Former President Donald Trump has benefited from several recent developments in the multiple criminal cases against him, including a judge’s ruling that his legal team could appeal a decision to allow embattled prosecutor Fani Willis to remain in charge of the election interference trial currently underway in Georgia.
Jesse Waters says, "Fani Willis is having a tough week. Loverboy quit the Trump case, the judge is letting his team appeal his decision to keep her on, and now her star witness in a separate RICO case was too stoned to testify." WATCH pic.twitter.com/9OJEekIXEW
— Simon Ateba (@simonateba) March 21, 2024
In the hush-money case playing out in New York, Trump received another favorable ruling, this time in the form of a ruling by U.S. District Judge Jesse M. Furman that former Trump attorney Michael Cohen potentially perjured himself during testimony against the former president.
Cohen, who pleaded guilty to multiple charges including tax evasion in 2018, filed a petition for an early conclusion to his ongoing supervised release. Furman rejected the request, however, and offered evidence that Trump’s one-time confidante lied under oath.
During a civil fraud case brought by New York Attorney General Letitia James, Cohen claimed that he lied to Judge William Pauley when pleading guilty to the charges against him.
Furman concluded that Cohen’s testimony last year “gives rise to two possibilities: One, Cohen committed perjury when he pleaded guilty before Judge Pauley, or two, Cohen committed perjury in his October 2023 testimony.”
The decision could have an implication in the criminal trial being led by Manhattan District Attorney Alvin Bragg, which focuses on Trump’s alleged hush-money payment to a woman who claimed the two had an affair. Cohen has been identified as the primary witness for the prosecution in that case, and Bragg’s team must now contend with the latest assessment of the disgraced attorney’s credibility on the stand.
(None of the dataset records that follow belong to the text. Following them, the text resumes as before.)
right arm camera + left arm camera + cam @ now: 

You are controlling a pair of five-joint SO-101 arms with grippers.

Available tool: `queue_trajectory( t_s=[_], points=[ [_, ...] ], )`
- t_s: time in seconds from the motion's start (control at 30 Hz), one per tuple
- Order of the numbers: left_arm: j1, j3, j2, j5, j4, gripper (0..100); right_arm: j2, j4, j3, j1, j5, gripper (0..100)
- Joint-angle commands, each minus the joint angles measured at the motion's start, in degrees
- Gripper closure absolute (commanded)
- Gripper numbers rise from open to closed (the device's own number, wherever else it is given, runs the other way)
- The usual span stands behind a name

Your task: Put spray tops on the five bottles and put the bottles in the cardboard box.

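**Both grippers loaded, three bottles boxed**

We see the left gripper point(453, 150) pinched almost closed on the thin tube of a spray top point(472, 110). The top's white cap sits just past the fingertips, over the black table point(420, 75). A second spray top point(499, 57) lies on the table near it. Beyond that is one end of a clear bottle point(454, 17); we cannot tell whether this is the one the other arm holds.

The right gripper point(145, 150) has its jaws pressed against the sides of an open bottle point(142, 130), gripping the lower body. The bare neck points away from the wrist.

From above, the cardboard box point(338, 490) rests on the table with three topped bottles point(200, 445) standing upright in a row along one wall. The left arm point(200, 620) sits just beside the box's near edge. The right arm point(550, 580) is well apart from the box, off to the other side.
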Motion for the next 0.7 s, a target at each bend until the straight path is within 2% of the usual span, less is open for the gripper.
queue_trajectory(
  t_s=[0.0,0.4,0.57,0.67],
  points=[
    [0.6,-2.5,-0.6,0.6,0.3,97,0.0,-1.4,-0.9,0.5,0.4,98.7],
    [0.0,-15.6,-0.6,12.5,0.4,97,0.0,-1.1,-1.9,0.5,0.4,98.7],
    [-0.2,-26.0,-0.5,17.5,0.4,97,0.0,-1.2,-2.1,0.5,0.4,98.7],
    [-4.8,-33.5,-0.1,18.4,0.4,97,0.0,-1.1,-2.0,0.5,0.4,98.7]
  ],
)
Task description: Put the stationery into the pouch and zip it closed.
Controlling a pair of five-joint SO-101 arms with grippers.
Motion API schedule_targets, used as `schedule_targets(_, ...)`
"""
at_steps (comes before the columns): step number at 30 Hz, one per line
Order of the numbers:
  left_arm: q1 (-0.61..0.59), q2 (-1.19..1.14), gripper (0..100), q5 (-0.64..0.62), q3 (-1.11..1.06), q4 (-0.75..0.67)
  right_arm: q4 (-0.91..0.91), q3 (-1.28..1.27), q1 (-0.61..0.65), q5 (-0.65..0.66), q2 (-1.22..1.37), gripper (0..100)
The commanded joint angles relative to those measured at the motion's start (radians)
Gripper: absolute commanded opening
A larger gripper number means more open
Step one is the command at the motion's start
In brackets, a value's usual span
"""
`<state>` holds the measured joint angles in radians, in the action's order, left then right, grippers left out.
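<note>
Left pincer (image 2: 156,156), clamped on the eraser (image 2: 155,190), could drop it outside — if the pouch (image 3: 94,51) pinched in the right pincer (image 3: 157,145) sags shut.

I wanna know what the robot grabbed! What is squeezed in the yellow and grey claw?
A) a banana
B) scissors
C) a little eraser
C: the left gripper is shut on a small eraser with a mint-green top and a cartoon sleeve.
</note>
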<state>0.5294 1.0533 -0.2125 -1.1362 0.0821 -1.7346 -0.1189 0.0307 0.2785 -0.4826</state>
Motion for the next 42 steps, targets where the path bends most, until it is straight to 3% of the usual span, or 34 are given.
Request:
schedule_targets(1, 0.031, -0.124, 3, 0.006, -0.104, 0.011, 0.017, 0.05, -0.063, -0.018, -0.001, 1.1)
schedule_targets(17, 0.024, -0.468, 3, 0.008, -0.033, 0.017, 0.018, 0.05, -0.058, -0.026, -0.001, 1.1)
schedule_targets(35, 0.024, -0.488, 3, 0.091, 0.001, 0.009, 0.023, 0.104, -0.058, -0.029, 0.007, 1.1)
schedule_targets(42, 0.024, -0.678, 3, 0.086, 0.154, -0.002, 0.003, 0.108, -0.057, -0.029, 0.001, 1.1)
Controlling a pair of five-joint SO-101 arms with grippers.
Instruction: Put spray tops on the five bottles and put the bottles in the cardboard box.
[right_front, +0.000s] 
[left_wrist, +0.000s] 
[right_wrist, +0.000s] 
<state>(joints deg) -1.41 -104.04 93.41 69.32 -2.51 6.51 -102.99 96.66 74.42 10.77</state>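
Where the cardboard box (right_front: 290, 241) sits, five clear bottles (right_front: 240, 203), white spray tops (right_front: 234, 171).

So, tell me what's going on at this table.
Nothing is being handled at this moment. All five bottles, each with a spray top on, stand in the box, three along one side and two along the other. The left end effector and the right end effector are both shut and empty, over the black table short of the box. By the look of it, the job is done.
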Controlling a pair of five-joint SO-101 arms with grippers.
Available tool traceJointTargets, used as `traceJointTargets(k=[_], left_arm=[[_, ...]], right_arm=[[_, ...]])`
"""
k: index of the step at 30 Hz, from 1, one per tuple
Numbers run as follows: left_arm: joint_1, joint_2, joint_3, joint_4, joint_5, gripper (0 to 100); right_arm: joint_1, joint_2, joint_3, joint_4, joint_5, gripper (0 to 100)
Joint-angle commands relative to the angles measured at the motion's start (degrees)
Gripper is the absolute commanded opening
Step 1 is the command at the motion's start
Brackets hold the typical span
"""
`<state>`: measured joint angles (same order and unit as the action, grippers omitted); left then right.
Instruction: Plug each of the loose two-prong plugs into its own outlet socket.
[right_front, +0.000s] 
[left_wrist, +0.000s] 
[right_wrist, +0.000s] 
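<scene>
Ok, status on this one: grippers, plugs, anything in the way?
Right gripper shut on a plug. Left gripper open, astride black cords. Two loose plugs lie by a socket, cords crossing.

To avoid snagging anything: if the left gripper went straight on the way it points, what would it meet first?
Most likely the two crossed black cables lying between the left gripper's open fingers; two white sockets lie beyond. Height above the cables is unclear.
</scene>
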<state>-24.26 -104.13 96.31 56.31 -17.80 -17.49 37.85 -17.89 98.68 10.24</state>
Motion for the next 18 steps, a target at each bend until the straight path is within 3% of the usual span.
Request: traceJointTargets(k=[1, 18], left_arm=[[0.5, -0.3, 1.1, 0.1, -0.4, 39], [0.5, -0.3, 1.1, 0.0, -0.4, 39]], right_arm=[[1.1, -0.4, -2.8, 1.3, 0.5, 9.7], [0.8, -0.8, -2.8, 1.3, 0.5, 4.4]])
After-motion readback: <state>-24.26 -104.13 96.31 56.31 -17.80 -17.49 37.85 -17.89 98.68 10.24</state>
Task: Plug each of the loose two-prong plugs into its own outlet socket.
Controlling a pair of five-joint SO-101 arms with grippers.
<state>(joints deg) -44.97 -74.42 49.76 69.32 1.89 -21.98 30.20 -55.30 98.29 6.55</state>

After a 30-day delay ordered earlier this month by New York State Judge Juan Merchan, the trial is set to begin in late April. Although a motion filed by Trump’s attorneys to nix Cohen’s testimony was shot down, Furman’s ruling could cast a shadow over any forthcoming statements he makes under oath.
As Furman explained in his recent ruling: “In short, there was a ‘substantial change in circumstances’ between Cohen’s third failed application and this, his fourth. But that change — his October 2023 testimony, which was either perjurious or confirms that he committed perjury before this Court — makes plain that Cohen should be required to serve out the remainder of his supervised release term.”